The Hainburger Au is a unique riparian ecosystem located along the Danube river, next to the town Hainburg, Lower Austria. More than three decades ago, the area was successfully defended against a proposed hydropower plant, which marked a turning point in Austrian democracy and environmental politics.
It was on April 28, 1983 when the Austrian company Donaukraft AG first announced their plans to construct a hydro-power plant in the area. Soon after, support was announced by the government, comprised at that time of a coalition between the social-democrats SPÖ and the right-wing liberal party FPÖ. However, concerns emerged immediately over the ecological impacts. The hydro-power plant would destroy large riparian ecosystems located next to the Danube river that depended on natural flooding periods. While those in favor justified the plant for reasons of employment creation, and for being an important alternative to fossil and nuclear energy, those against argued instead for reductions in energy use. In their opinion, big hydropower was no acceptable alternative. Nevertheless, on December 22, 1983, former minister of agriculture Günter Haiden formally pronounced the project as a priority project with significant importance for the Austrian economy. Preparation and forest clearance work started in 1984 in the village Stopfenreuth [1;2].
Mobilizations against the project started not only due to environmental concerns, but were also a reaction to how governmental decisions were made in a top-down manner . The grassroots activist group ‘Aktionsgemeinschaft gegen das Kraftwerk Hainburg’ (Taskforce against the Hainburg hydropower plant) was formed and soon supported by several big civil society initiatives and organizations, such as Greenpeace, Global 2000, WWF, and the Austrian National Student Union . In late 1983, WWF Austria launched a campaign to save the Hainburger Au (Rettet die Hainburger Au) and the civil society groups began to identify arguments for why the project was unconstitutional .
On May 7, 1984, a so-called ’Press conference of the animals’ was held, in which prominent politicians and artists dressed up as animals to debate the hydro-power plant construction, to discuss its potential impacts, and to publicize and support the petition for a public vote on the project. Thanks to this creative action, the event enjoyed massive media coverage and the future of the Hainburger Au became a key issue in the wider public [1;2;3;4]. The petition for a referendum found prominent support such as from Nobel prize winner Konrad Lorenz and would later reach more than 350,000 signatures.
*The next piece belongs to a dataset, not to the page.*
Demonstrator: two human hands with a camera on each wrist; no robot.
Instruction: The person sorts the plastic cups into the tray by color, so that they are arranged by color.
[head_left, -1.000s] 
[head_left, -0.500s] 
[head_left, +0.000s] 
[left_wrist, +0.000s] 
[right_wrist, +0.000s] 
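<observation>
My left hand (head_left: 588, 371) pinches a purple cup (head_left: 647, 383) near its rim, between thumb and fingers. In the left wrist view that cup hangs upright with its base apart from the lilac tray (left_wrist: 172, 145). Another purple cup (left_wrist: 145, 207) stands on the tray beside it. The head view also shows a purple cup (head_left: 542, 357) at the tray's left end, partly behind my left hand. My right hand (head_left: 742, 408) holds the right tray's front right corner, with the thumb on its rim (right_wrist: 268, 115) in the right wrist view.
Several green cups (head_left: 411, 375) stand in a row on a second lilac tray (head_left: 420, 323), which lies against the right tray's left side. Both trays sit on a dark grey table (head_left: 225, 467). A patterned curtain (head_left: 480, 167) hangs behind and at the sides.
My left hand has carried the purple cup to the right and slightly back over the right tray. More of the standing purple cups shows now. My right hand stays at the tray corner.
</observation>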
However, despite the apparent concerns voiced by civil society, the project moved forward .
On December 8, 1984, several groups, including the Austrian National Union of Students, organized a large gathering in which protesters converged from different directions at the Hainburger Au . It was reported that 10,000 persons joined the march . Several hundred persons stayed in the area and occupied the forest, with the aim to end the clearance of the riparian forests . Many more people joined the occupation of the Hainburger Au over the coming days . Resistance was non-violent, though illegal, as the area had been declared a prohibited zone . The protesters received wide support in Austria as well as through affiliated groups elsewhere, such as through the German activist group ‘Robin Wood’. For example, some of the latter crashed into the famous German TV show ‘Wetten Dass’, where Austrian Chancellor Fred Sinowatz was an invited guest, to denounce the hydropower plant .
The conflict escalated on December 19, 1984, when about 2,000 police forces clashed violently against 4,000 protesters. 26 persons were injured . The same day, a mass demonstration was held in Vienna to denounce the repression of the activists, in which more than 40,000 people assisted . Mainstream newspapers such as the ‘Kronen Zeitung’ started to be critical with the project . Two days after the violent clashes between activists and police, former Chancellor Fred Sinowatz declared a ‘Christmas truce’ and suspended the project temporarily until January 1985. Finally, on January 2, 1985, the higher administrative court judged in favor of a complaint lodged by WWF that argued that the project was unconstitutional . On July 1, 1986 the administrative court further revoked the original ruling that endorsed the project .
About ten years later, the Hainburger Au became part of the Donau-Auen National Park . Today, it has turned into a symbol of successful resistance of civil society against unsustainable resource uses , as well as an important milestone in Austrian democracy. It marked not only a new era in grassroots politics and civil society participation in decision-making, but also the formation of the political party ‘Die Grünen’ (green party) [1,3,4]. The conflict thus contributed significantly to shaping new democratic pathways in Austria.